Every entry must appear in the output exactly as it does here.
# # #
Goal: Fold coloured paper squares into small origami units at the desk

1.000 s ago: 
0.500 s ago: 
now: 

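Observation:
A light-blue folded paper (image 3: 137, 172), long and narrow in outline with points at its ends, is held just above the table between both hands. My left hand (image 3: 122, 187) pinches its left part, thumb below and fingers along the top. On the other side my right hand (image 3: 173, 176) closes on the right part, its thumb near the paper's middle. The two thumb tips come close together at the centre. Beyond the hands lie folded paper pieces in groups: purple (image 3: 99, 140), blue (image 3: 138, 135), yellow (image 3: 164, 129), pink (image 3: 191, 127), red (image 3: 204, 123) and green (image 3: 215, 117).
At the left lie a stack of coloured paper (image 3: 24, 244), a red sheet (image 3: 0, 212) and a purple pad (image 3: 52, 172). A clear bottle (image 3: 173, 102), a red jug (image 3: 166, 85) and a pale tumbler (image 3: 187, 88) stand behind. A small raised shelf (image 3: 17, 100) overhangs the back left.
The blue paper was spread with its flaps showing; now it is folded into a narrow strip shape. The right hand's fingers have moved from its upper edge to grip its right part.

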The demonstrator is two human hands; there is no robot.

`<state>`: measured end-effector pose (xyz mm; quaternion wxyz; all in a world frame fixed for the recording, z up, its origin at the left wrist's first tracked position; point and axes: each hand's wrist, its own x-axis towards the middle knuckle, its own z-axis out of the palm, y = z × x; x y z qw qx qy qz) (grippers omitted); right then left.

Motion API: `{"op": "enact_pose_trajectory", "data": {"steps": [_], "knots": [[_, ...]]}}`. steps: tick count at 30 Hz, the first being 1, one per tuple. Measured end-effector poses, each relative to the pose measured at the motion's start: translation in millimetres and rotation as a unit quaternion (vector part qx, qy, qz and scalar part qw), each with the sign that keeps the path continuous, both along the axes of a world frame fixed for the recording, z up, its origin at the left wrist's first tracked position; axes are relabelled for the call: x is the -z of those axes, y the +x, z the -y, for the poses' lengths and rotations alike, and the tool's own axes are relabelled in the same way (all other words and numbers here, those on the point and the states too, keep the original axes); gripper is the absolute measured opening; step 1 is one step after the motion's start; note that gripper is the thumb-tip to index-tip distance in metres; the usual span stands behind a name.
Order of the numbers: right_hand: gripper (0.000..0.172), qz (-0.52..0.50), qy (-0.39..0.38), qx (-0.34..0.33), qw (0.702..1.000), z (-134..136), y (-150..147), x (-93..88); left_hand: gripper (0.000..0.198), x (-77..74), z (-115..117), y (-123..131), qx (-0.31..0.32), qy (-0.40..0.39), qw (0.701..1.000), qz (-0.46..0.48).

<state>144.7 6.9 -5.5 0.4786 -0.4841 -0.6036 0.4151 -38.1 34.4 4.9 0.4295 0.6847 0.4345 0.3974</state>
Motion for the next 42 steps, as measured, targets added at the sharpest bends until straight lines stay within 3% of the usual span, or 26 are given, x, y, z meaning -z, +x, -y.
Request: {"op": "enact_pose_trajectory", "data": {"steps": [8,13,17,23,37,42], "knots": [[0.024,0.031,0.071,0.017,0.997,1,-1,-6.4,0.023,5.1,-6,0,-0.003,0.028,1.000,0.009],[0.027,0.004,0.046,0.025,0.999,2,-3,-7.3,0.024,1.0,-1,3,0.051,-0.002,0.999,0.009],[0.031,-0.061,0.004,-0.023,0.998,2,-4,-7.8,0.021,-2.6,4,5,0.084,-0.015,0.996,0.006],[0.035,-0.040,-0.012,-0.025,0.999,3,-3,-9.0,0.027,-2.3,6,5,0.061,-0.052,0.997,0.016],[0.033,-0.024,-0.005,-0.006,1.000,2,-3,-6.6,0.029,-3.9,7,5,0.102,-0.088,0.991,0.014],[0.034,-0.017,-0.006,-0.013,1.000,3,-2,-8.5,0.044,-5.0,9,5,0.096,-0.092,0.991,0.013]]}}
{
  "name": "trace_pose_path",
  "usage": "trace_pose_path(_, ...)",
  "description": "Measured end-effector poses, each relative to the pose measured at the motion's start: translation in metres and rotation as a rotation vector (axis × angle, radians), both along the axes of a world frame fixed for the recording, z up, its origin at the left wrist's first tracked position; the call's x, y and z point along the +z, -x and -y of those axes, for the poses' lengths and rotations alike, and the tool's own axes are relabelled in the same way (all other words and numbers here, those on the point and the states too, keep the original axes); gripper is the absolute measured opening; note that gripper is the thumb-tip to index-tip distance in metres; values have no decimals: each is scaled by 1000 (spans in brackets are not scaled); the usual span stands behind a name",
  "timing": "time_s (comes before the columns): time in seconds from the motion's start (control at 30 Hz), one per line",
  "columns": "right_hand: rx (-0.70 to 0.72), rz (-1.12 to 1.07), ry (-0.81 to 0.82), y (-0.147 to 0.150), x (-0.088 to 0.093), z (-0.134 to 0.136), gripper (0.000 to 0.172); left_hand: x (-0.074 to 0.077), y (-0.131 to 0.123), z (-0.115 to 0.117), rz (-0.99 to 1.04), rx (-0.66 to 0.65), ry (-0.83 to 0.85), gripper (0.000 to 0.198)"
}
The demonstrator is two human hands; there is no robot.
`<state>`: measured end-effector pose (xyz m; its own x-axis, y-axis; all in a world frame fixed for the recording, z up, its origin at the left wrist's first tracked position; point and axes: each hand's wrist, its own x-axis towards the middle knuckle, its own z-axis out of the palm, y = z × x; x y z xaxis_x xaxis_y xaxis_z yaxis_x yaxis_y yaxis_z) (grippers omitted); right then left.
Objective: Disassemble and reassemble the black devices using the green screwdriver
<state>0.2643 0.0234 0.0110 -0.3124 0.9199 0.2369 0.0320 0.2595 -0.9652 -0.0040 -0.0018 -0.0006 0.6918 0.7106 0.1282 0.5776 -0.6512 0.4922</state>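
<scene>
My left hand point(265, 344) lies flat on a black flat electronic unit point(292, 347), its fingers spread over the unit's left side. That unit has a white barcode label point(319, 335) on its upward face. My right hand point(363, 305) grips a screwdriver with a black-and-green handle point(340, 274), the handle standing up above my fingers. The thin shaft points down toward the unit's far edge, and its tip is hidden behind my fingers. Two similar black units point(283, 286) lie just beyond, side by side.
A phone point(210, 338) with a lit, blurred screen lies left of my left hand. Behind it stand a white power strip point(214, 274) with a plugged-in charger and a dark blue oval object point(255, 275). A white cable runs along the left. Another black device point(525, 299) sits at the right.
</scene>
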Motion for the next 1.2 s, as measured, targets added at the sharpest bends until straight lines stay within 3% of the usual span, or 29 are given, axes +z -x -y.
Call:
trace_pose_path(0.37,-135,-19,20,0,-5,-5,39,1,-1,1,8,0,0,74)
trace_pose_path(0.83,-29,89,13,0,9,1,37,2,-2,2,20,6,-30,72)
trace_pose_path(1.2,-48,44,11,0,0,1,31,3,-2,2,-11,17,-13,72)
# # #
▸ **Response to the exercise**:
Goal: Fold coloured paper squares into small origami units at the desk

1.000 s ago: 
0.500 s ago: 
now: 

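Observation:
A light-blue folded paper (image 3: 137, 172), long and narrow in outline with points at its ends, is held just above the table between both hands. My left hand (image 3: 122, 187) pinches its left part, thumb below and fingers along the top. On the other side my right hand (image 3: 173, 176) closes on the right part, its thumb near the paper's middle. The two thumb tips come close together at the centre. Beyond the hands lie folded paper pieces in groups: purple (image 3: 99, 140), blue (image 3: 138, 135), yellow (image 3: 164, 129), pink (image 3: 191, 127), red (image 3: 204, 123) and green (image 3: 215, 117).
At the left lie a stack of coloured paper (image 3: 24, 244), a red sheet (image 3: 0, 212) and a purple pad (image 3: 52, 172). A clear bottle (image 3: 173, 102), a red jug (image 3: 166, 85) and a pale tumbler (image 3: 187, 88) stand behind. A small raised shelf (image 3: 17, 100) overhangs the back left.
The blue paper was spread with its flaps showing; now it is folded into a narrow strip shape. The right hand's fingers have moved from its upper edge to grip its right part.
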
The demonstrator is two human hands; there is no robot.

`<state>`: measured end-effector pose (xyz mm; quaternion wxyz; all in a world frame fixed for the recording, z up, its origin at the left wrist's first tracked position; point and axes: each hand's wrist, its own x-axis towards the middle knuckle, its own z-axis out of the palm, y = z × x; x y z qw qx qy qz) (grippers omitted); right then left.

Motion API: `{"op": "enact_pose_trajectory", "data": {"steps": [_], "knots": [[_, ...]]}}`. steps: tick count at 30 Hz, the first being 1, one per tuple. Measured end-effector poses, each relative to the pose measured at the motion's start: translation in millimetres and rotation as a unit quaternion (vector part qx, qy, qz and scalar part qw), each with the sign that keeps the path continuous, both along the axes of a world frame fixed for the recording, z up, its origin at the left wrist's first tracked position; axes are relabelled for the call: x is the -z of those axes, y the +x, z the -y, for the poses' lengths and rotations alike, and the tool's own axes are relabelled in the same way (all other words and numbers here, those on the point and the states too, keep the original axes); gripper is the absolute measured opening; step 1 is one step after the motion's start; note that gripper is the thumb-tip to index-tip distance in metres; the usual span stands behind a name.
Order of the numbers: right_hand: gripper (0.000..0.172), qz (-0.52..0.50), qy (-0.39..0.38), qx (-0.34..0.33), qw (0.702..1.000), z (-134..136), y (-150..147), x (-93..88); left_hand: gripper (0.000..0.198), x (-77..74), z (-115..117), y (-123..131), qx (-0.31..0.32), qy (-0.40..0.39), qw (0.701..1.000), qz (-0.46..0.48).

<state>144.7 6.9 -5.5 0.4786 -0.4841 -0.6036 0.4151 -38.1 34.4 4.9 0.4295 0.6847 0.4345 0.3974</state>
Motion for the next 42 steps, as measured, targets added at the sharpest bends until straight lines stay within 3% of the usual span, or 26 are given, x, y, z meaning -z, +x, -y.
Request: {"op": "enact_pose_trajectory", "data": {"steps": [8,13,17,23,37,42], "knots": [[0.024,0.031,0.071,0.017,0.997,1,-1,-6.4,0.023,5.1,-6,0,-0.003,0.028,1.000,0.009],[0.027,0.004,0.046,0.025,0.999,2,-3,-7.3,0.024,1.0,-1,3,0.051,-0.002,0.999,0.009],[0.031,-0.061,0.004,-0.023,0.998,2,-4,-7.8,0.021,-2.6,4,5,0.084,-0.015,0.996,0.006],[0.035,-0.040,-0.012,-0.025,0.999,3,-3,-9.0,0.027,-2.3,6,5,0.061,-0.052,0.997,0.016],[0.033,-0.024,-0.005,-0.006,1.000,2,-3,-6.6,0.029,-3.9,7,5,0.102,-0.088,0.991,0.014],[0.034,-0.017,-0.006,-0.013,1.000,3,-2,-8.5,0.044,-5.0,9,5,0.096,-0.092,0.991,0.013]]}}
{
  "name": "trace_pose_path",
  "usage": "trace_pose_path(_, ...)",
  "description": "Measured end-effector poses, each relative to the pose measured at the motion's start: translation in metres and rotation as a rotation vector (axis × angle, radians), both along the axes of a world frame fixed for the recording, z up, its origin at the left wrist's first tracked position; the call's x, y and z point along the +z, -x and -y of those axes, for the poses' lengths and rotations alike, and the tool's own axes are relabelled in the same way (all other words and numbers here, those on the point and the states too, keep the original axes); gripper is the absolute measured opening; note that gripper is the thumb-tip to index-tip distance in metres; values have no decimals: each is scaled by 1000 (spans in brackets are not scaled); the usual span stands behind a name",
  "timing": "time_s (comes before the columns): time in seconds from the motion's start (control at 30 Hz), one per line",
  "columns": "right_hand: rx (-0.70 to 0.72), rz (-1.12 to 1.07), ry (-0.81 to 0.82), y (-0.147 to 0.150), x (-0.088 to 0.093), z (-0.134 to 0.136), gripper (0.000 to 0.172); left_hand: x (-0.074 to 0.077), y (-0.131 to 0.123), z (-0.115 to 0.117), rz (-0.99 to 1.04), rx (-0.66 to 0.65), ry (-0.83 to 0.85), gripper (0.000 to 0.198)"
}
The demonstrator is two human hands; there is no robot.
`<state>`: measured end-effector pose (xyz m; its own x-axis, y-axis; all in a world frame fixed for the recording, z up, its origin at the left wrist's first tracked position; point and axes: each hand's wrist, its own x-axis towards the middle knuckle, its own z-axis out of the palm, y = z × x; x y z xaxis_x xaxis_y xaxis_z yaxis_x yaxis_y yaxis_z) (grippers omitted); right then left.
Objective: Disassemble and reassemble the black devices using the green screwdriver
<state>0.2643 0.0234 0.0110 -0.3124 0.9199 0.2369 0.0320 0.2595 -0.9652 -0.0040 -0.0018 -0.0006 0.6918 0.7106 0.1282 0.5776 -0.6512 0.4922</state>
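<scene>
My left hand point(265, 344) lies flat on a black flat electronic unit point(292, 347), its fingers spread over the unit's left side. That unit has a white barcode label point(319, 335) on its upward face. My right hand point(363, 305) grips a screwdriver with a black-and-green handle point(340, 274), the handle standing up above my fingers. The thin shaft points down toward the unit's far edge, and its tip is hidden behind my fingers. Two similar black units point(283, 286) lie just beyond, side by side.
A phone point(210, 338) with a lit, blurred screen lies left of my left hand. Behind it stand a white power strip point(214, 274) with a plugged-in charger and a dark blue oval object point(255, 275). A white cable runs along the left. Another black device point(525, 299) sits at the right.
</scene>
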Motion for the next 1.2 s, as measured, targets added at the sharpest bends until straight lines stay within 3% of the usual span, or 29 are given, axes +z -x -y.
Call:
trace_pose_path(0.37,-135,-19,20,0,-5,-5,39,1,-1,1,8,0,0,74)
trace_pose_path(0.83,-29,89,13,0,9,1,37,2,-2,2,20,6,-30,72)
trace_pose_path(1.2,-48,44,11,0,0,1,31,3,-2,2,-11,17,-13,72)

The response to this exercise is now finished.